Seleniumメモ - pikesaku’s blog

参考

seleniumの2つの待機方法 - ストックドッグ
 Selenium API(逆引き)
4. 要素を見つける — Selenium Python Bindings 2 ドキュメント
 Selenium webdriverよく使う操作メソッドまとめ - Qiita
4. Locating Elements — Selenium Python Bindings 2 documentation

要素特定のポイント

大きく2つ方法があり。

①パブリックメソッド
find_element(s)_by_XXXXX(〜)
②プライベートメソッド
find_element(s)(By.XXXXX, 〜)

参考引用

上記のパブリックメソッドとは別に、ページオブジェクト内のロケータで便利なプライベートメソッドが2つあります。これらは、find_elementおよびfind_elementsの2つのプライベートメソッドです。

xpathは重要。
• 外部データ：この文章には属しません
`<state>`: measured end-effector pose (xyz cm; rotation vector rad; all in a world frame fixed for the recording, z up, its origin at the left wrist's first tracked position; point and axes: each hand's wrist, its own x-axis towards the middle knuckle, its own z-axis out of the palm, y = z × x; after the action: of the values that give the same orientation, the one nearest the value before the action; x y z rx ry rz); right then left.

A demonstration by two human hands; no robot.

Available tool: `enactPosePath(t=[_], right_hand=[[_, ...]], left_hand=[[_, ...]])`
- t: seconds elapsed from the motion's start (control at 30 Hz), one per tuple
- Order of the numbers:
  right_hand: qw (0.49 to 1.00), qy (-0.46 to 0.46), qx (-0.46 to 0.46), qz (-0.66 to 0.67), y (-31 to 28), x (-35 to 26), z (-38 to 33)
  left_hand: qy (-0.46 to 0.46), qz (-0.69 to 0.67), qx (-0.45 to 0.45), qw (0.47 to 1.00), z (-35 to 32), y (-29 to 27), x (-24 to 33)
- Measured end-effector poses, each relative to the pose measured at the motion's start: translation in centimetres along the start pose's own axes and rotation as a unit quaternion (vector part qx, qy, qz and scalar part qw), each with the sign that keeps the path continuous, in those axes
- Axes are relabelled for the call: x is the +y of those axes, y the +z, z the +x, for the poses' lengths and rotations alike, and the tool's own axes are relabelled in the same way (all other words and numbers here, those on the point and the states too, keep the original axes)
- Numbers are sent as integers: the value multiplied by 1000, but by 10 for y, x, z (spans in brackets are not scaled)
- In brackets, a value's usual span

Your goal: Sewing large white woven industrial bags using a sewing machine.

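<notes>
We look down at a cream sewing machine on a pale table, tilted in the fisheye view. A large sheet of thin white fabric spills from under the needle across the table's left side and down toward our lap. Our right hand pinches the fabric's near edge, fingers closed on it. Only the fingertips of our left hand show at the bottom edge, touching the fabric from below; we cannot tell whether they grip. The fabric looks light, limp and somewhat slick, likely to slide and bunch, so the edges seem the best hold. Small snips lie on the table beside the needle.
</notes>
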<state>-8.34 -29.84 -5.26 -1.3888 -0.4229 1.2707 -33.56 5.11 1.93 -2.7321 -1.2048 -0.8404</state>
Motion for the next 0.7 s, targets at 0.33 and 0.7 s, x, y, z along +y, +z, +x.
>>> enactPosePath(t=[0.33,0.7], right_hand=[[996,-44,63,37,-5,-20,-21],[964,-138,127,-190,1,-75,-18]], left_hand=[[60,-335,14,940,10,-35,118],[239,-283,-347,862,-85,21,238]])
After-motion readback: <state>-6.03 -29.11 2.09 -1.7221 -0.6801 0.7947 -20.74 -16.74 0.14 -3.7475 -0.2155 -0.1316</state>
xpahtはXMLのデータ特定言語。ID等で対象を特定できない場合に便利。

参考引用

<html>
 <body>
  <form id="loginForm">
   <input name="username" type="text" />
   <input name="password" type="password" />
   <input name="continue" type="submit" value="Login" />
   <input name="continue" type="button" value="Clear" />
  </form>
</body>
<html>

上記のid="loginForm"を指定したい時は以下記述が可能。"/"はツリー指定。"//"はツリー省略記述。

login_form = driver.find_element_by_xpath("/html/body/form[1]")
login_form = driver.find_element_by_xpath("//form[1]")
login_form = driver.find_element_by_xpath("//form[@id='loginForm']")

待機も重要

5. 待機 — Selenium Python Bindings 2 ドキュメント

サンプルコード

JVN iPediaから2018年度のレッドハットのCVSS V3で深刻度が9以上の脆弱性出力

# -*- coding: utf-8 -*-

from selenium import webdriver
from selenium.webdriver.support.ui import Select
import time


def check_by_xpath(wd, xpath):
    em = wd.find_element_by_xpath(xpath)
    em.click()


def select_by_text(wd, select_tag, text):
    # nameで指定
    em = wd.find_element_by_name(select_tag)
    # selectタグの値をテキストで指定
    em = Select(em)
    # optionsでselect選択肢を取得可能
    #for i in em.options:
    #    print(i.text)
    em.select_by_visible_text(text)


def click_by_link_text(wd, text):
    # リンクテキストで指定
    em = wd.find_element_by_link_text(text)
    em.click()


def click_by_name(wd, name):
    # リンクテキストで指定
    em = wd.find_element_by_name(name)
    em.click()


def scraping():
    options = webdriver.ChromeOptions()
#    options.add_argument('--headless')
    wd = webdriver.Chrome(options=options)
    wd.implicitly_wait(20)
    wd.get('https://jvndb.jvn.jp/')
    click_by_link_text(wd, '詳細検索')
    select_by_text(wd, 'vendor', 'レッドハット')
    select_by_text(wd, 'product', 'Red Hat Enterprise Linux Server')
    select_by_text(wd, 'datePublicFromYear', '2018')
    select_by_text(wd, 'datePublicFromMonth', '04')
    select_by_text(wd, 'datePublicToYear', '2019')
    select_by_text(wd, 'datePublicToMonth', '03')
    check_by_xpath(wd, '//input[@class=' + '"cvss_v3" and @value="01"]')
    click_by_name(wd, 'search')
    time.sleep(10)
    wd.quit()


if __name__ == '__main__':
    scraping()